• Requirement: Your response should be every line from the entries that includes the string "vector".

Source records
════
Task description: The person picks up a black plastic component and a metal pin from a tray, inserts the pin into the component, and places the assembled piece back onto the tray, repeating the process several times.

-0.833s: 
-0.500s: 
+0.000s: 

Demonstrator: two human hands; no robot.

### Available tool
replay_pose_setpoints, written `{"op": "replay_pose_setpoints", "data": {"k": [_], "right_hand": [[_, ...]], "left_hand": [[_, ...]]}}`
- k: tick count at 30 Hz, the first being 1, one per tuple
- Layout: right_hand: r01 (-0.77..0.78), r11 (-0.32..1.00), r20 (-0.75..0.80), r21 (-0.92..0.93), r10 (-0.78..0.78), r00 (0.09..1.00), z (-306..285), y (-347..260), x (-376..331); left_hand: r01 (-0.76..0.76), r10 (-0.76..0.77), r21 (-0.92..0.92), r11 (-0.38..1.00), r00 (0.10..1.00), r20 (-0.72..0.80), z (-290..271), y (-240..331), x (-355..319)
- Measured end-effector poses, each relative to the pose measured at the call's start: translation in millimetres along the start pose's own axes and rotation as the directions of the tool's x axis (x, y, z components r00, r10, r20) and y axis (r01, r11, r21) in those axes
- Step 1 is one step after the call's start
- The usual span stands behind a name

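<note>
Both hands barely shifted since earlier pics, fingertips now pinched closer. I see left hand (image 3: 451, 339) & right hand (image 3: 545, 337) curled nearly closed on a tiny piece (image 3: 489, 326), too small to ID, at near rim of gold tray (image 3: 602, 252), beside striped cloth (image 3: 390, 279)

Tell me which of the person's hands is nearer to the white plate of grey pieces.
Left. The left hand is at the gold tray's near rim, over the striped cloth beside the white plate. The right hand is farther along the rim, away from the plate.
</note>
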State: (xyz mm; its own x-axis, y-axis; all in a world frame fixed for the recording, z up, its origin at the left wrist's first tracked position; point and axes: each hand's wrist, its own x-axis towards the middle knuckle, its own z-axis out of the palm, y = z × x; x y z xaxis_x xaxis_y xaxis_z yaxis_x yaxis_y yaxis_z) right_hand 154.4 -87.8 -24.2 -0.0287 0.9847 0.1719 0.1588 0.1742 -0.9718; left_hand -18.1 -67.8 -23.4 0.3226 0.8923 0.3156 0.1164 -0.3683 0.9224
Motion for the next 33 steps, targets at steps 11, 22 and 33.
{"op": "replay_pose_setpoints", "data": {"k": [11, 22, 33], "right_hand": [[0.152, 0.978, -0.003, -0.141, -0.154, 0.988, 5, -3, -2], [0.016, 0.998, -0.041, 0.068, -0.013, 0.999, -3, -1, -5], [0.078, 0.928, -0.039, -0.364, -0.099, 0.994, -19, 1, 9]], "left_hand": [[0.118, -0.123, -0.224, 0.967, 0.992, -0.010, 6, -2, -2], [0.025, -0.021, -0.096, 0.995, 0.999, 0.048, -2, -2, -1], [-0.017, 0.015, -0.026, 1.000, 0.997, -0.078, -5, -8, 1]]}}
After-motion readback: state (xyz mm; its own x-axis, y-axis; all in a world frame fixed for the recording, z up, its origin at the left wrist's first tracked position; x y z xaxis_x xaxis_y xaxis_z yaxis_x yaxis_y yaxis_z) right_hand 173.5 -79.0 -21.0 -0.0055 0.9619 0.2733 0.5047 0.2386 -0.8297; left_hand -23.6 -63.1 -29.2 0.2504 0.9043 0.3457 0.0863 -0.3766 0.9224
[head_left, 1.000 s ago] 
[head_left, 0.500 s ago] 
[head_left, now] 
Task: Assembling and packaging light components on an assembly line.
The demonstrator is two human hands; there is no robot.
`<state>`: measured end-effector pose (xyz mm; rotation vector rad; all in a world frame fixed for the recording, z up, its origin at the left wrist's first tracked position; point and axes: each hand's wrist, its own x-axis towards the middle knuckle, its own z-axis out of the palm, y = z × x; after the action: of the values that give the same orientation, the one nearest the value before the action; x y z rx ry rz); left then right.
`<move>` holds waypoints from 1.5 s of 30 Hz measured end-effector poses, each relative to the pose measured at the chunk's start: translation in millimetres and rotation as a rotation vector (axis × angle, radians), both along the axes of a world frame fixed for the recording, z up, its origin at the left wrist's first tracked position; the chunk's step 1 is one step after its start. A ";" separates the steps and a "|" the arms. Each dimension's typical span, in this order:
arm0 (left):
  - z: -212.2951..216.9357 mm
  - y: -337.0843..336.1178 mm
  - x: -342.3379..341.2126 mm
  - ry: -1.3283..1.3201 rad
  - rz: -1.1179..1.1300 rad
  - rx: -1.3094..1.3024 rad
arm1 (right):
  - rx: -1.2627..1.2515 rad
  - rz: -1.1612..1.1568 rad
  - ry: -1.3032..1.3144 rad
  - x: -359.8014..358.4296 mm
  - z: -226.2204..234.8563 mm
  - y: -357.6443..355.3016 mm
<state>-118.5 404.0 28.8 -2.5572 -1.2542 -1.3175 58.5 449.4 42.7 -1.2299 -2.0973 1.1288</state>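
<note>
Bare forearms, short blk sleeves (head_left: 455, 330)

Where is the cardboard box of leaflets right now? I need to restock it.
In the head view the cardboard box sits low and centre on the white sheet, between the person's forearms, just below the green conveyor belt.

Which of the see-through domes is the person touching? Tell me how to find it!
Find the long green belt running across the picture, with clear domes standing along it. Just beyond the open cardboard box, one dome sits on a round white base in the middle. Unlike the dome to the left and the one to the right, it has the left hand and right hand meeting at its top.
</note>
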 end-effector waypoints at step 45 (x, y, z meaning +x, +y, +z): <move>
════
• Solution:
`<state>`: measured end-effector pose (xyz mm; rotation vector rad; all in a world frame fixed for the recording, z up, its origin at the left wrist's first tracked position; point and axes: each hand's wrist, its own x-axis towards the middle knuckle, its own z-axis out of the palm, y = z × x; after the action: of the values that give the same orientation, the one nearest the value before the action; x y z rx ry rz); left then right.
`<move>` holds waypoints from 1.5 s of 30 Hz measured end-effector poses, each relative to the pose measured at the chunk's start: translation in millimetres and rotation as a rotation vector (axis × angle, radians), both along the axes of a world frame fixed for the recording, z up, its origin at the left wrist's first tracked position; the chunk's step 1 is one step after its start. A ";" separates the steps and a "|" the arms. Each dimension's typical span, in this order:

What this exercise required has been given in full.